Dormire poco aumenta il rischio di infarto e ictus

Pericoloso riposare regolarmente meno di 6 ore a notte

Pubblicato il 10 febbraio 2011
Dormire poco aumenta il rischio di infarto e ictus

Dormire meno di sei ore a notte, andare a letto troppo tardi o svegliarsi troppo presto, insomma avere un sonno disordinato, aumenta il rischio di morire di ictus e infarto. È quanto emerso in una ricerca condotta dall’italiano Francesco Cappuccio della University of Warwick Medical School e pubblicata sulla rivista European Heart Journal.
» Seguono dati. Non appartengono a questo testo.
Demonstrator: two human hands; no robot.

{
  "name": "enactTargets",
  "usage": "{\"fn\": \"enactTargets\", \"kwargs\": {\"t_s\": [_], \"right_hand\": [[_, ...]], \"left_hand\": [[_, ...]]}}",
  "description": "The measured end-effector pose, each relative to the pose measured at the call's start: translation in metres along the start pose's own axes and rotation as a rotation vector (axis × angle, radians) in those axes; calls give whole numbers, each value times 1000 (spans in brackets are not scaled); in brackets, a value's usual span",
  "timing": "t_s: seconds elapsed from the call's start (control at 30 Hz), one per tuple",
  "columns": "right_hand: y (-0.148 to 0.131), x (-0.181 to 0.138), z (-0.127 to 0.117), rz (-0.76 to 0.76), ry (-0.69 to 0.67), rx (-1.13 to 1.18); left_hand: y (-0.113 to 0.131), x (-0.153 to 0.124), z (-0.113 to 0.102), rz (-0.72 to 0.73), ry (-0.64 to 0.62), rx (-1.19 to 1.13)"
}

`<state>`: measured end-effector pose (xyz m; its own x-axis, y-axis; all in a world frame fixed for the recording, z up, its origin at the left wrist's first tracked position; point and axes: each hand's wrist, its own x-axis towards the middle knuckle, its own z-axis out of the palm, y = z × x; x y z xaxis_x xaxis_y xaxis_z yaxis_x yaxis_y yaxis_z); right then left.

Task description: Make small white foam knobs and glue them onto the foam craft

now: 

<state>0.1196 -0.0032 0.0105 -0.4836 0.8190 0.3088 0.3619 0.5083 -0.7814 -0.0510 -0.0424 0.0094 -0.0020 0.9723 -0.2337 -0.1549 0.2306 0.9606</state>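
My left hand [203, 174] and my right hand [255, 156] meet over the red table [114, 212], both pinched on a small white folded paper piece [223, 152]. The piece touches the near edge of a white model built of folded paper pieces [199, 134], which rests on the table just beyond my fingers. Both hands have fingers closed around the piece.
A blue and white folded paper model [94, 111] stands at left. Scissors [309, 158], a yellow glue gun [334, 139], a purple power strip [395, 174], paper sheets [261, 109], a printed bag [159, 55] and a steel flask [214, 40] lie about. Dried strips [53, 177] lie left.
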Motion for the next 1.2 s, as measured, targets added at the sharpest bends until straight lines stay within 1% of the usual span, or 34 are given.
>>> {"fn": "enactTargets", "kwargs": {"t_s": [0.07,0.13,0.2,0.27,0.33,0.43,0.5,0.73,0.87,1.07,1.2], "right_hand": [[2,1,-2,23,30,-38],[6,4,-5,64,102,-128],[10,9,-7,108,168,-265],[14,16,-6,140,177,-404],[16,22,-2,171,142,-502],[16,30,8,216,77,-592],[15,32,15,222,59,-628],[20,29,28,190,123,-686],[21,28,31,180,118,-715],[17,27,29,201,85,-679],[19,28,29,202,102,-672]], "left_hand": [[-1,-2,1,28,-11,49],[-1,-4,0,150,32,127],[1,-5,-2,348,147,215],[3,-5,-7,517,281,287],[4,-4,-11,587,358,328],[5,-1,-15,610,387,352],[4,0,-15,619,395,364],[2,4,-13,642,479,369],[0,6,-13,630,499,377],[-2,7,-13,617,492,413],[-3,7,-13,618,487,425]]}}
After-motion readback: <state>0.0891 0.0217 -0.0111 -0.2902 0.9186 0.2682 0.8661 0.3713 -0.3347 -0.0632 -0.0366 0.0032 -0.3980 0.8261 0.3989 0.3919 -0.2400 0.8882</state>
Già in un precedente studio Cappuccio aveva dimostrato che il sonno è un toccasana per la salute: infatti in un lavoro sulla rivista Sleep mostrava che dormire regolarmente poco, ovvero meno di 6 ore a notte, accorcia la vita, aumentando il rischio di morte precoce del 12%. Nel nuovo studio l'equipe di Cappuccio ha seguito lo stato di salute di oltre 470 mila persone di otto paesi, monitorandole da 7 a 25 anni e osservato che addormentarsi tardi o svegliarsi troppo presto è come una bomba a orologeria per la nostra salute: dormire meno di sei ore è associato a un rischio del 48% maggiore di sviluppare malattie cardiovascolari e morire a causa di esse e del 15% in piu' di sviluppare e morire di ictus. Dormire poco induce il corpo a produrre ormoni (come quello dello stress) o sostanze chimiche dannose per l'organismo che possono ''avvelenare'' la salute cardiovascolare e quindi aumentare il rischio di infarto e ictus. Ma anche dormire troppo, come dimostrato nel suo precedente studio, fa male alla salute e può essere indicativo della presenza di malattie: «assicurandoti di dormire circa 7 ore a notte - conclude Cappuccio - proteggerai la tua salute futura riducendo il rischio di malattie croniche. Dormi quanto hai bisogno per stare in salute e viveve di più».